What are pellets?
Pellets are compounded estradiol or testosterone that are made from organic plant materials, which have the exact molecular structure of those hormones found in the body. They are pressed into a solid compound that is about the size of a cooked grain of rice. Using a painless office procedure, they are inserted under the skin in the hip area. The pellets release small amounts of hormone directly into the bloodstream similar to that which the ovaries and testes produced during our younger adult years.

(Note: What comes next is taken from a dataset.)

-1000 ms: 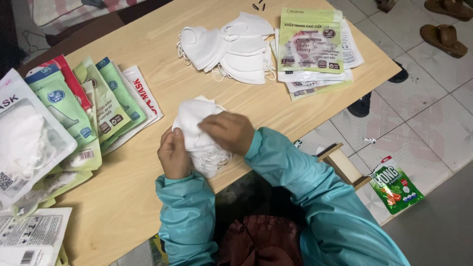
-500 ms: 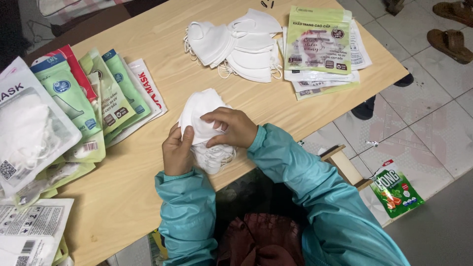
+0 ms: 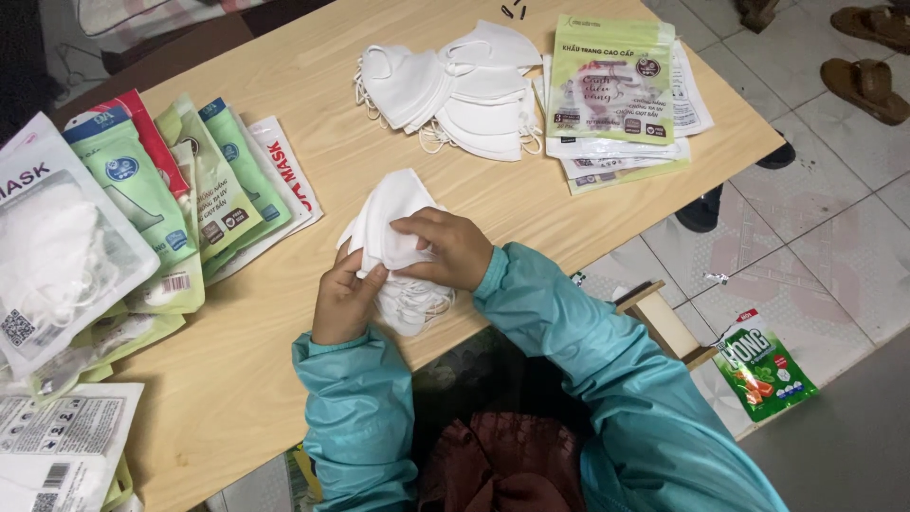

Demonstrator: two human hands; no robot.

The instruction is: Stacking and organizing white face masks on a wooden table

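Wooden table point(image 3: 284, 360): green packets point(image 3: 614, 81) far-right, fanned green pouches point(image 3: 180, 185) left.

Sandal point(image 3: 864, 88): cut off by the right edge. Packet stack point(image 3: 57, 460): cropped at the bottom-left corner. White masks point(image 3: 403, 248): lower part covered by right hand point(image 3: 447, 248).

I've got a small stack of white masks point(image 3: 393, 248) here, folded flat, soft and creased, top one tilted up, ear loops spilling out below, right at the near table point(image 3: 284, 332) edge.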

Why pellets over conventional hormone therapies?
Medical literature has shown that pellets deliver a consistent level of hormone into the bloodstream, avoiding the fluctuations that occur when using creams, pills or patches. The direct delivery into the bloodstream avoids changes in the liver seen with oral hormone therapy and eliminates production of increased clotting factors. In women, the pellets last 3 to 5 months; in men, 4 to 6 months.
The individual testosterone pellets are slightly larger than of a grain of rice, and are inserted into the subcutaneous fatty tissue of the upper hip or flank, where they provide a slow release of hormone into the bloodstream. The simple procedure takes only a few minutes during an office visit, first with numbing of the skin, then one tiny incision that does not even require a stitch to close. Over a 4-6 month period, the pellets dissolve completely, and must be replaced if therapy is to continue.
The pellet delivery system for men is far superior to other methods of testosterone delivery because of the efficient, gradual, and consistent delivery of the hormone into the circulation. Thus, men are more likely to have symptom relief, and less likely to have side effects with pellet therapy compared to other delivery methods. For example, a significant drawback to intramuscular injection of testosterone (besides the inconvenience of receiving a shot every 1-2 weeks) is the inconsistent level of serum testosterone with this method, resulting in a roller coaster pattern of hormone excess and deficiency throughout the interval between injections. Testosterone topical gels often do not absorb well enough to provide optimal symptom relief. Additionally, they are associated with odor and risk of transference to a partner, child, or pet. The testosterone patch is often poorly tolerated due to skin irritation and itching, and can also be associated with poor systemic levels.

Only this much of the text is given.